41 O recurso à Social Network Analysis para análise das coautorias permitiu demonstrar a existência de grupos coesos de autores, evidenciando a fragmentação da rede e a concentração à volta de alguns autores centrais. Estes grupos diferem não só em termos de linha de investigação na área de Economia, como também em termos de comportamento cronológico de publicação e origem geográfica dos autores envolvidos. Os autores europeus tendem a ocupar posições mais importantes na rede – como o caso de Boschma no componente B ou Rienties no componente C – o que reflete, em parte, a capacidade dos autores europeus desenvolverem sinergias em rede, nomeadamente através das coautorias. Para além das vantagens da SNA – nomeadamente, permitir analisar quantitativamente as interações entre os agentes económicos – este método apresenta, contudo algumas limitações.
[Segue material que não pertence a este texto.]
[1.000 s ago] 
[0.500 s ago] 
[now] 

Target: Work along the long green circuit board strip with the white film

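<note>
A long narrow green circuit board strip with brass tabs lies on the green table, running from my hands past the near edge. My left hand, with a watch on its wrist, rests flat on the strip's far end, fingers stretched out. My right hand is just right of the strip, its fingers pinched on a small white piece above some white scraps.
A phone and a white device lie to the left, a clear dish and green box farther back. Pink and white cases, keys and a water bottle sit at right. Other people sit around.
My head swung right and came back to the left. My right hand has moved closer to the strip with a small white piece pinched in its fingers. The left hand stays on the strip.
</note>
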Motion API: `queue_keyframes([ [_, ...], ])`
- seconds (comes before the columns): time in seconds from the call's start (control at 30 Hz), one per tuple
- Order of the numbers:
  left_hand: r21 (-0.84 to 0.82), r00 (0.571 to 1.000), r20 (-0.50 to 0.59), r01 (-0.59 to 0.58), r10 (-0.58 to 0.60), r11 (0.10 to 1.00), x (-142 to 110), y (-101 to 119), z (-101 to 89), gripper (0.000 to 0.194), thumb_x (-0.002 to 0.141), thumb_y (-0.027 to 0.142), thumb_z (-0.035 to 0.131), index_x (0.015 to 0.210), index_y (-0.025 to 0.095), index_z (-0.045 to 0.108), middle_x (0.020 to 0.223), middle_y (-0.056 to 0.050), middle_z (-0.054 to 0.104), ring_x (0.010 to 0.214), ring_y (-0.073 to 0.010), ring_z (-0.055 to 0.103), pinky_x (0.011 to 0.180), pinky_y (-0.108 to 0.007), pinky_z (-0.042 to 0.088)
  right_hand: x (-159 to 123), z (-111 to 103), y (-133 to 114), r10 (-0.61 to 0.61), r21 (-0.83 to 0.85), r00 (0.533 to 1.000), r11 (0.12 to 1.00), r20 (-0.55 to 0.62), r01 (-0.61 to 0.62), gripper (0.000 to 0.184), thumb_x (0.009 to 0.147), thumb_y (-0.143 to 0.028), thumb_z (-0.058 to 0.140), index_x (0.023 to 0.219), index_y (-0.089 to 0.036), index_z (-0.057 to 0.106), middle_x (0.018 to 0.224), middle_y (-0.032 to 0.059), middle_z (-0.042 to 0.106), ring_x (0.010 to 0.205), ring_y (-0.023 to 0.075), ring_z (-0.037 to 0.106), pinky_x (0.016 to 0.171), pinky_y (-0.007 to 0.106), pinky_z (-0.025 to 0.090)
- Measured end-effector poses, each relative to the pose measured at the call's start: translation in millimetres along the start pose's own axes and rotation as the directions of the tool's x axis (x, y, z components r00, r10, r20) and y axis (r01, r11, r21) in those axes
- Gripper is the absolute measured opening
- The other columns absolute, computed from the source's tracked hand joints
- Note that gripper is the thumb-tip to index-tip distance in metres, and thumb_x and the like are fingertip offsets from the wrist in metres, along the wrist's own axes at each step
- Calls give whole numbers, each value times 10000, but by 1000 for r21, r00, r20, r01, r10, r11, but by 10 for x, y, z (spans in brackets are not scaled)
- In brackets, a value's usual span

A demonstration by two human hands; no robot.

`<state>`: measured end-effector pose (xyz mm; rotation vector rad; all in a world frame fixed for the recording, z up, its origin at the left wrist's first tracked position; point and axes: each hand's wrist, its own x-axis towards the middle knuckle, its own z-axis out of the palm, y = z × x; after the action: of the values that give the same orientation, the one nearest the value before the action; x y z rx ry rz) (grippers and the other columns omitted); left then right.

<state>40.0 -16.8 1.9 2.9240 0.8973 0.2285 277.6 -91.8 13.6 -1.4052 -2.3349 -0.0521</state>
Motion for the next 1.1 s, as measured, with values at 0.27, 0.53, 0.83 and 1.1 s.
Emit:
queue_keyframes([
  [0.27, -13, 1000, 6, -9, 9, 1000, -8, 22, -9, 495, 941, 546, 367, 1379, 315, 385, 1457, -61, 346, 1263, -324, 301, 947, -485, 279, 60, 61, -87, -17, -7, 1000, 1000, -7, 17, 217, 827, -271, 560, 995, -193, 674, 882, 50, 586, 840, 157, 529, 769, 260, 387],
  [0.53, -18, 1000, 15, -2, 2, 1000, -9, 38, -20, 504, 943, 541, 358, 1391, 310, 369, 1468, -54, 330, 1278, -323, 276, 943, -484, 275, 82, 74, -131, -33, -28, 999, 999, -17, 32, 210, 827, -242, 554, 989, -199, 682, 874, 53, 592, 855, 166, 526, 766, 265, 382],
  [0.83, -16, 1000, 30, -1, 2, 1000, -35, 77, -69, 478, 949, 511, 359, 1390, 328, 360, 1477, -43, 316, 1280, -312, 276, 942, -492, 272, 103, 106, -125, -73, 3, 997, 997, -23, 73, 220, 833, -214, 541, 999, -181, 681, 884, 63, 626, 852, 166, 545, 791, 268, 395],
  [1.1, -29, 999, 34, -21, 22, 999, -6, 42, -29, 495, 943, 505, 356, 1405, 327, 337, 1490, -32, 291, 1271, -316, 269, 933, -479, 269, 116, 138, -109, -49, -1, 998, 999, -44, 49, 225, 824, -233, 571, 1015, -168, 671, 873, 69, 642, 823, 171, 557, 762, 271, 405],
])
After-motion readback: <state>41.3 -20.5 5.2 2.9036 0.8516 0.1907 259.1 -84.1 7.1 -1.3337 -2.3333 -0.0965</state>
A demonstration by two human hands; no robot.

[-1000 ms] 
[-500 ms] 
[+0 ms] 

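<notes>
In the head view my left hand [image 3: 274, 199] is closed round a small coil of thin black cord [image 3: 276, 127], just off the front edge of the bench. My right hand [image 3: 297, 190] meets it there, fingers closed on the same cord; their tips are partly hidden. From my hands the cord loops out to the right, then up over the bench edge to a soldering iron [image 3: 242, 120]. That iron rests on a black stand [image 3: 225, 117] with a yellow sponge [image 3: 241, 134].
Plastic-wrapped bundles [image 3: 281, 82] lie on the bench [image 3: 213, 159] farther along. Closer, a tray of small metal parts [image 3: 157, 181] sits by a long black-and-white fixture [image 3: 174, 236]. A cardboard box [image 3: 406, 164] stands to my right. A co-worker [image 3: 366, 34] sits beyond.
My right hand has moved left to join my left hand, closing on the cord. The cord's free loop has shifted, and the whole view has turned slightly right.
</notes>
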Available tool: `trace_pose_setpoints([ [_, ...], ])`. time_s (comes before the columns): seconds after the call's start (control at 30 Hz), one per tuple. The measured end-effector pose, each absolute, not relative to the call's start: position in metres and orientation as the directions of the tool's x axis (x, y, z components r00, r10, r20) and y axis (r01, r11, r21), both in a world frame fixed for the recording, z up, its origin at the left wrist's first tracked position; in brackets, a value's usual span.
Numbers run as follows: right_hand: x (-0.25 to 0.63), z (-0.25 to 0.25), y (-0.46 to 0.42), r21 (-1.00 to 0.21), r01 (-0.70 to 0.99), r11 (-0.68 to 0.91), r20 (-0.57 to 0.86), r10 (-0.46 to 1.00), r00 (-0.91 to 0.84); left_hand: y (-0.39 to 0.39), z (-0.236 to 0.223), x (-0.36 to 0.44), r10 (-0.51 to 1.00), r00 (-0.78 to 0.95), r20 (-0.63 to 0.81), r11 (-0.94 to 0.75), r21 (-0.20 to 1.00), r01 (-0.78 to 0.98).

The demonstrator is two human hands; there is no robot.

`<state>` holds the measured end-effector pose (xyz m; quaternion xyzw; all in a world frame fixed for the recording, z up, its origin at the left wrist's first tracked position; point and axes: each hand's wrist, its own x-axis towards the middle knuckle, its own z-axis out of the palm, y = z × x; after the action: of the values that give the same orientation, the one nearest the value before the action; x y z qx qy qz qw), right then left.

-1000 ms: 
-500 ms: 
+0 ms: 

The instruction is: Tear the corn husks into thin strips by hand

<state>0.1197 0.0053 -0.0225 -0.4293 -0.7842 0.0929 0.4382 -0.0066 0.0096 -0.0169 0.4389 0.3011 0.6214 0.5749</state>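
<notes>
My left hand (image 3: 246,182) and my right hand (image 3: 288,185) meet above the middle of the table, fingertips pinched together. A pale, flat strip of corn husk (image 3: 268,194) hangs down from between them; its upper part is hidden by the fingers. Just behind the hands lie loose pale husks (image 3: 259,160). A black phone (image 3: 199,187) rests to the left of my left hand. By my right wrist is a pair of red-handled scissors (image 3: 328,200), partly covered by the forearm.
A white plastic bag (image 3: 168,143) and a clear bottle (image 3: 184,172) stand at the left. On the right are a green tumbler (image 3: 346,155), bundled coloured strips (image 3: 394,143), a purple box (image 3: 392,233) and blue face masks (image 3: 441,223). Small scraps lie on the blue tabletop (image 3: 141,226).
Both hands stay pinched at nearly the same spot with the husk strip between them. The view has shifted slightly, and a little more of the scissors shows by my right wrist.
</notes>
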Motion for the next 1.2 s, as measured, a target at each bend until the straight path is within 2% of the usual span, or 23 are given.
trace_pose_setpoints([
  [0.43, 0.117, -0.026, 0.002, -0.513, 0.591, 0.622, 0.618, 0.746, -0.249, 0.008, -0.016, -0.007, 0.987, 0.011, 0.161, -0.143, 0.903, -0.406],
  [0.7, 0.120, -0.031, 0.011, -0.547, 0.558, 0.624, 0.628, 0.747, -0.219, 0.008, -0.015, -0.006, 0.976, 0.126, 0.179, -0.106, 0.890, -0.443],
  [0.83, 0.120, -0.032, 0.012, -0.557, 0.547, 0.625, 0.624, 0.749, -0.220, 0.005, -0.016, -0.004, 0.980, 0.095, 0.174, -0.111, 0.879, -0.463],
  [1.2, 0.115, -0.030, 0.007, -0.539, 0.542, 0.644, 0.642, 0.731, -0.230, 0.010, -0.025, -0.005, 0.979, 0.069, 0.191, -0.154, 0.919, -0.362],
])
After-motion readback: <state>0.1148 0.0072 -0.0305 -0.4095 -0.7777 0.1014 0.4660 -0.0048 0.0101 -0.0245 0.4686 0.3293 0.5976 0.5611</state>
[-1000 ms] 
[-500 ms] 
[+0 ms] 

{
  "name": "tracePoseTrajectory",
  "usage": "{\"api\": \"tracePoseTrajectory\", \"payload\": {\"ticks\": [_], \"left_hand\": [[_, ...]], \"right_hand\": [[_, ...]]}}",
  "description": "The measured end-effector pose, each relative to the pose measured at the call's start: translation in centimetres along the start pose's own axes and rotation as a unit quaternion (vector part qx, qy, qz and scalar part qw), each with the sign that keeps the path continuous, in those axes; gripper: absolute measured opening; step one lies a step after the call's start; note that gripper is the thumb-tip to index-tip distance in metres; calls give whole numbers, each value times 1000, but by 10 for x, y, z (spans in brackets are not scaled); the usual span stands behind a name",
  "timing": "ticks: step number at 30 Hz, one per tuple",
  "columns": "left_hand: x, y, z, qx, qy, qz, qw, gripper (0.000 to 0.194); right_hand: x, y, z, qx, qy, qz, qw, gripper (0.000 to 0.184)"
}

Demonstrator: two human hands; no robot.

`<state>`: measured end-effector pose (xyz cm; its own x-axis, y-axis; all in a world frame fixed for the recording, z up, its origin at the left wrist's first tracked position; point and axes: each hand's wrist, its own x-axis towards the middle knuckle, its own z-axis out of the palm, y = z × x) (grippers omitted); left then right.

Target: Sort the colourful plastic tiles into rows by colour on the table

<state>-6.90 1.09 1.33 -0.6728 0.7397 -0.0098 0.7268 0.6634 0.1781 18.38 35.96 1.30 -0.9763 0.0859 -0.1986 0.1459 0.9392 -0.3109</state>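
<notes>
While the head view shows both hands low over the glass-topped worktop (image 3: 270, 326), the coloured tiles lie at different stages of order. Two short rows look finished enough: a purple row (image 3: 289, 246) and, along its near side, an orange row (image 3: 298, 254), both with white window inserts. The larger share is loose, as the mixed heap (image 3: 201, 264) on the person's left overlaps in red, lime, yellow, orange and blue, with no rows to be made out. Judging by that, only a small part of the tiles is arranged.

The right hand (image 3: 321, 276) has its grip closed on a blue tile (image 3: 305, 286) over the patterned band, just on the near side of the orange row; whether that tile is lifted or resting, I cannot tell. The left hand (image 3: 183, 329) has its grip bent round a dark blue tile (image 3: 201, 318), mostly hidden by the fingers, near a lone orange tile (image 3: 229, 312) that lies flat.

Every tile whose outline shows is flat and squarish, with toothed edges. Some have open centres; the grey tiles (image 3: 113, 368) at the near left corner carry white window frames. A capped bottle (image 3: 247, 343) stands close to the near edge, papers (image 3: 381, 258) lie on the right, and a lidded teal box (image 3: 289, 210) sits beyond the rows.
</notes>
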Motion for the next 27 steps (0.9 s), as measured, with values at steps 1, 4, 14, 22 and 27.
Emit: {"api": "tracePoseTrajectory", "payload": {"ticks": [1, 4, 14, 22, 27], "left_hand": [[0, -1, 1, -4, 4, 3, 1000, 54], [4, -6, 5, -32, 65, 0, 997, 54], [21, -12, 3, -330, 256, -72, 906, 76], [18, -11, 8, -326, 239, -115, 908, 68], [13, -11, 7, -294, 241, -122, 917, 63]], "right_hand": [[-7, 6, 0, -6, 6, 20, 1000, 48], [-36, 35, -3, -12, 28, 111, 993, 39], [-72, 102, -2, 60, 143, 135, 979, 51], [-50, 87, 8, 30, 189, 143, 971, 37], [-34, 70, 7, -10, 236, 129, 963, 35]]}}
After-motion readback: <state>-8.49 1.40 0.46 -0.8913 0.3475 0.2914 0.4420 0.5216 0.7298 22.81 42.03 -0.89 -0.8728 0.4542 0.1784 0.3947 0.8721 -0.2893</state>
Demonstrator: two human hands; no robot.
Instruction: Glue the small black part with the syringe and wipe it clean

Em particular, e como referem Ter Wal e Boschma (2009), a SNA não é adequada à análise longitudinal de redes e poderá não permitir a identificação de redes de larga escala se a recolha de informação se basear em inquéritos. Em termos de investigação futura, destaca-se a possibilidade de estender o estudo das coautorias de SNA em Economia à análise quantitativa das citações, procurando identificar potenciais invisible college. Refira-se ainda as inúmeras potencialidades de utilização da SNA para representar e analisar quantitativamente a interação entre agentes económicos em diferentes contextos, e.g., relações laborais num cluster industrial, relações de cooperação em I&D, etc.